- #1

Dr Zoidburg

- 39

- 0

Test for convergence/divergence:

[tex]\sum_{n=1}^{\infty} \frac {(n+1)}{n^3 ln(n+2)}[/tex]

What test should I do here? Can I rearrange the equation to be:

[tex] \frac{(\frac{1}{n^2} + \frac{1}{n^3})}{ln(n+2)}[/tex]

and then use L'Hopital's Rule?

Or do I need to use the Integral test? If so, what should I put u=?

Next Question:

For what values of k isthe following series absolutely convergent? For what values k>=0 conditionally convergent?

[tex]\sum_{n = 3}^{\infty}\frac{(-1)^n}{n(\ln{n})[\ln{(\ln{n})}]^k}[/tex]

I've spent a looooonnnng time on this! This is what I've got thus far:

make [tex]u= ln(ln(n))[/tex]

[tex]du=\frac{1}{n(ln(n))} dn[/tex]

And then integrate as follows:

[tex]\lim_{b = 3 \to \infty} \int_{3}^{b} \frac{1}{u^k} du[/tex]

which gives us:

[tex]\frac{u^{(1-k)}}{1-k}|_{3}^{b}[/tex]

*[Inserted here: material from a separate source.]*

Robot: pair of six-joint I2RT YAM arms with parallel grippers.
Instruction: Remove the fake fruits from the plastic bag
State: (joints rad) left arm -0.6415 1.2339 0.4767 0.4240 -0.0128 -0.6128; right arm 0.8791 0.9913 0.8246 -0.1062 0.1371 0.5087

So does this mean it's convergent for k>1 and divergent for k=1?

Last question:

prove:

[tex]\lim_{n \to \infty} \frac {n^p}{a^n} = 0[/tex] where a & p are constants and a>1 & p>0

I've tried using the Ratio test here, but I ended up with 1/a, which obviously is not 0.

Thanks for any and all help/advice!